Source: Office of Consumer Affairs (OCA)
In some provinces and territories, there is an automatic cancellation (or cooling-off) period for certain types of contracts. Examples include contracts for services such as credit, dating clubs, health clubs, funeral and cemetery services, time-shares, condominiums, natural gas, electricity and door-to-doorsales. The cooling-off period is valid whether the company tells you about it or not.
To find out more about the cooling-off period in your area contact Your Provincial or Territorial Consumer Affairs Office.
Source: Consumer. now you know
Every agreement for an uninvited direct sale must be in writing and expressed in plain language. You must be given a copy of the agreement either at the time you sign, or if the agreement is made over the phone within 5 working days.
The agreement must:
- clearly describe the goods or services being supplied
- show the total price payable and any other consideration to be given (or how this is calculated if it’s uncertain at the time you sign)
- inform you of your right to cancel
- list the trader’s name, street address, phone number and email, and your name and street address
- show the date it was signed.
If the trader fails to give you this information, the agreement can’t be enforced (except if the failure is minor and has not materially disadvantaged you).
Source: Which? Consumer Rights
At a distance or face-to-face off-premises the following key information has to be given:
- a description of the goods or service, including how long any commitment will last on the part of the consumer
- the total price of the goods or service, or the manner in which the price will be calculated if this can’t be determined
- cost of delivery and details of who pays for the cost of returning items if you have a right to cancel and change your mind
- details of any right to cancel - the trader also needs to provide, or make available, a standard cancellation form to make cancelling easy (although you aren’t under any obligation to use it)

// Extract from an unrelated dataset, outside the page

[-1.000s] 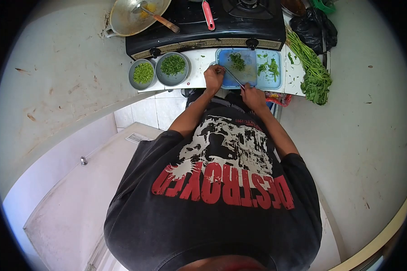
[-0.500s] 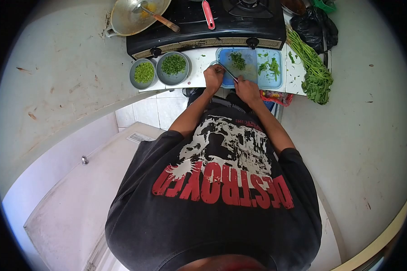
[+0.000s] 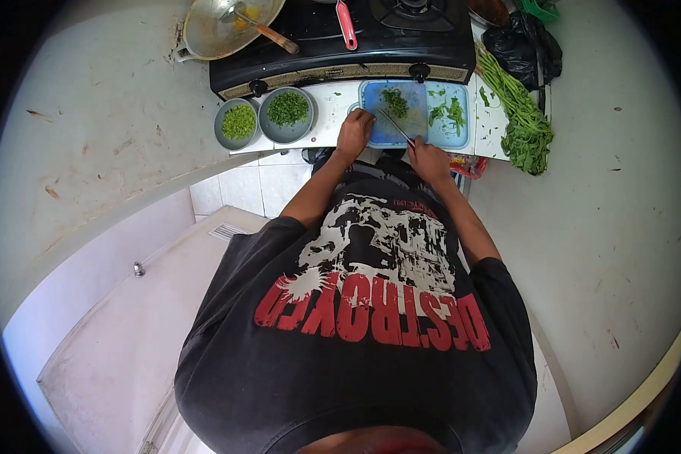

- information about the seller, including their geographical address and phone number
- information on the compatibility of digital content with hardware and other software is also part of the information traders are obliged to provide
- Your right to cancel an order starts the moment you place your order and ends 14 days from the day you receive it
- Your right to cancel a service starts the moment you enter into the contract and lasts 14 days
- If you want to download digital content within the 14 day cancellation period you must agree to waive your cancellation rights
- Companies are not allowed to charge you for items they put in your online shopping basket or that you have bought as a result of a pre-ticked box
United States of America
Source: Federal Trade Commission
FTC Approves Changes to Cooling-Off Rule:
The FTC has approved a final amendment to its Cooling-Off Rule, increasing the exclusionary limit for certain “door-to-door” sales. The Cooling-Off Rule previously provided that it is unfair and deceptive for sellers engaged in “door-to-door” sales valued at more than $25 to fail to provide consumers with disclosures regarding their right to cancel the sales contract within three business days of the transaction. Under the amended rule, the definition of “door-to-door sales” distinguishes between sales at a buyer’s residence and those at other locations. The revised definition retains coverage for sales made at a buyer’s residence at a purchase price of $25 or more, and it increases the purchase price to $130 or more for all other covered sales at temporary locations. The revised definition recognizes that concern regarding high-pressure sales tactics and deception during in-home solicitations is greater than when sales are made away from consumers’ homes. Therefore, the Commission concluded that raising the value to $130 for non-home sales would reduce compliance burdens for sellers while still protecting consumers.